6. So we've talked about the sculptural processes of your work, but the painting is just as important in your work. Painting is hard enough without adding in a smaller and smaller scale, so how did you decide that you wanted to start painting miniatures? Did you start large to hone the craft then work down or just start small and figure it out? How have you progressed in your own eyes? Any plans to go big ever?   I sort of covered this before but I just started painting small from the get-go.  First came the idea to paint on peanuts, then came the requirement to learn how. My first attempts were really terrible but somehow I trained these sausage fingers to paint that tiny stuff.  And my eyes don't require any sort of magnification which is weird because I'm very near-sighted. I am doing some bigger stuff for a show this fall but nothing huge.  Not that it's out of the question but it's all time, money, and opportunity.  But when unusual opportunities arise, I'm always game (within reason). 7. Pop Culture is present across a whole lot of your work, how important is that element of your work to you? Is it all personal passions or do you like to explore it all in your work?

One of the earliest things that I gravitated to as a kid was caricatures.  The idea that you could draw a funny likeness of someone famous blew my mind.  So I would practice drawing famous people and managed to impress everyone early on with that ability. I wasn't an eloquent chap but I made friends because of those skills.  So pop culture played an important part from the beginning. Still really hard to break out of since it's the way I'm wired.

8. You've got a vast body of work, that goes down all sorts of different avenues, do you have a favorite thing to do? Or is it all exciting in its own way?

My favorite thing is definitely making toys.  They take the most time but are so satisfying when they're finished.  As a collector, I would totally buy my own toys if they were made by someone else.  And I'd be jealous that I didn't make them.  It's the first time in my life I've felt that way.

9. What's next for you? Exciting new projects? Any new work avenues, or ways you plan to push what you've been doing?

It's all exciting but my favorite part is coming up with new platforms that I haven't done before.  It's the inventor in me.  I'm working on something now that's completely new and has little to do with anything I've done before.  Could be a flop but is fun to try.  I've only been making art for six years now so hopefully there will be many more ideas.


10. Finally, plug yourself! Where can people find your work? Any shows coming up? Anything and everything that can promote your work to the reader!
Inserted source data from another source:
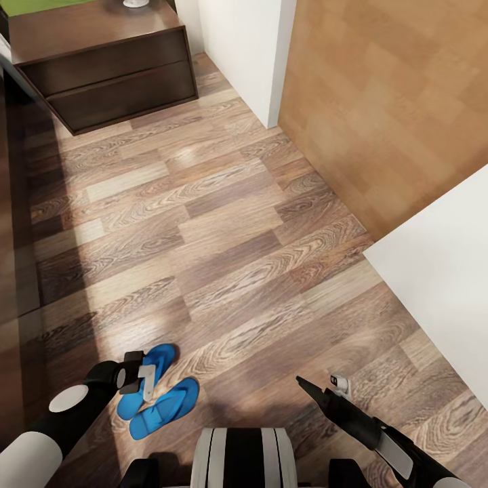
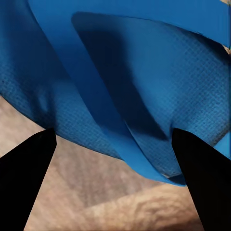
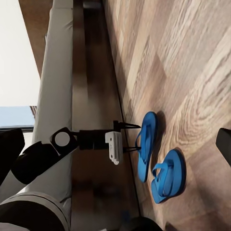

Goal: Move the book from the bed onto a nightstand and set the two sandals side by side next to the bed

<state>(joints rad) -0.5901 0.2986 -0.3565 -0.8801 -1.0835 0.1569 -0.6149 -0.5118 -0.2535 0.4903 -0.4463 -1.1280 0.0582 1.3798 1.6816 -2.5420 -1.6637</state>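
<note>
Over on the left, along the dark brown wooden frame of the low bed (image 3: 96,96) with its light-grey mattress (image 3: 57,86), the robot's left gripper (image 1: 144,377) hangs low over the nearer-to-bed bright blue flat sandal (image 1: 150,379), its two black fingers (image 2: 29,168) spread apart on either side of the sandal's edge, with nothing clamped between them. The second blue sandal (image 1: 166,407) lies just beside the first on the grey-brown wood-plank floor (image 1: 224,230), angled slightly away from it. Farther back stands the dark-brown glossy two-drawer nightstand (image 1: 115,74). To the right, the right gripper (image 1: 308,388) hovers above bare floor; I cannot tell how its fingers stand. Beyond it rises a white wall (image 1: 440,271).
</note>
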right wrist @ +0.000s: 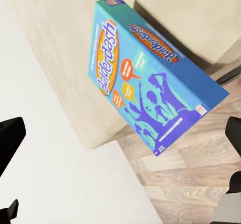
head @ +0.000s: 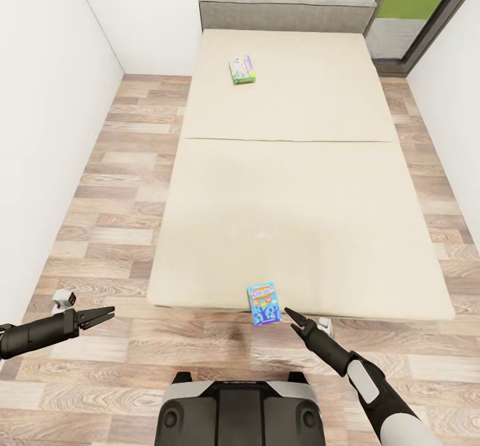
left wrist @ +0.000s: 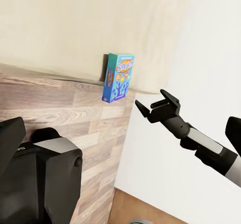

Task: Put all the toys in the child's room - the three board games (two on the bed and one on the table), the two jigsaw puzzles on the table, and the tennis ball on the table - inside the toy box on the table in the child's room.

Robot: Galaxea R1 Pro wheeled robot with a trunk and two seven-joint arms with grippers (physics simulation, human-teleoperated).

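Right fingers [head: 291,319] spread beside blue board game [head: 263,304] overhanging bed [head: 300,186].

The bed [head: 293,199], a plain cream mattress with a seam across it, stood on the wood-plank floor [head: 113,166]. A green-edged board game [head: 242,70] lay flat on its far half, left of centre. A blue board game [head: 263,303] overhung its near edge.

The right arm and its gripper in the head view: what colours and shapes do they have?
The right arm has a light grey outer shell with a white band, then a black tubular wrist. The right gripper is black, with two slim pointed fingers. No cables or markings are visible.
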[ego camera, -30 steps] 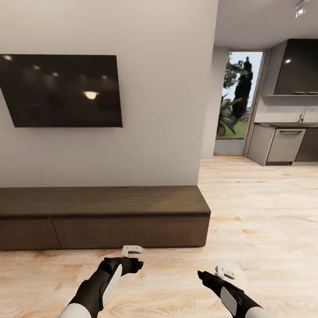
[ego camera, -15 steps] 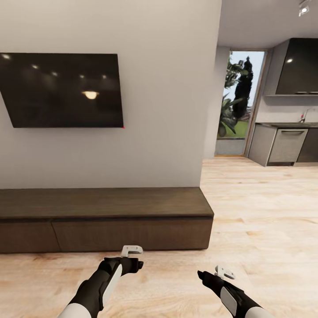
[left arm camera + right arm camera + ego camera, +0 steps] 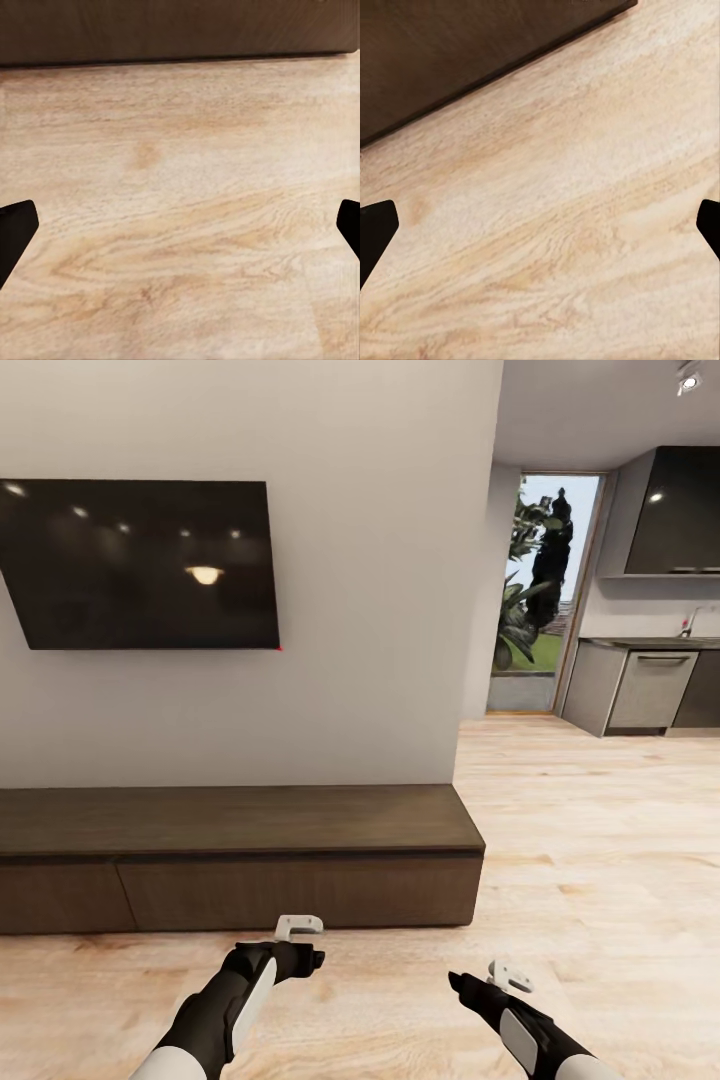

  I post regularly on instagram as @stevecasino and my email is itpopart@gmail.com. When there's stuff to buy I post it directly on there.  No time currently to maintain a store.  If you see something you like, ask and it might be for sale. Commissions are open but be forewarned there are always 10-15 jobs on the waitlist.  I've illustrated a book (with wooden sculptures)  coming out in Sept. called "Vintage Geek Quiz Book" by BBC film critic Marshall Julius.  I have an upcoming solo show in LA on Oct. 25 at Gallery 1988 on Melrose.  A LTD edition version of my AXE Deodorant Monster is being produced by Bottleneck Gallery.